**WHAT IS NEEDED**
Go through the material below, find each line with the word "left", and copy those lines.

**MATERIAL PROVIDED**
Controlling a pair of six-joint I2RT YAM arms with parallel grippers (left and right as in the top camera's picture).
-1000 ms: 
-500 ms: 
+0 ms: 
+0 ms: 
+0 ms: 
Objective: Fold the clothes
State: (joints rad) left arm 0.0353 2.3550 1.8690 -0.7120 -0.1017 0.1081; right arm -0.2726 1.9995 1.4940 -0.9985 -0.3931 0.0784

**SOLUTION TO THIS PROBLEM**
Controlling a pair of six-joint I2RT YAM arms with parallel grippers (left and right as in the top camera's picture).
State: (joints rad) left arm 0.0353 2.3550 1.8690 -0.7120 -0.1017 0.1081; right arm -0.2726 1.9995 1.4940 -0.9985 -0.3931 0.0784

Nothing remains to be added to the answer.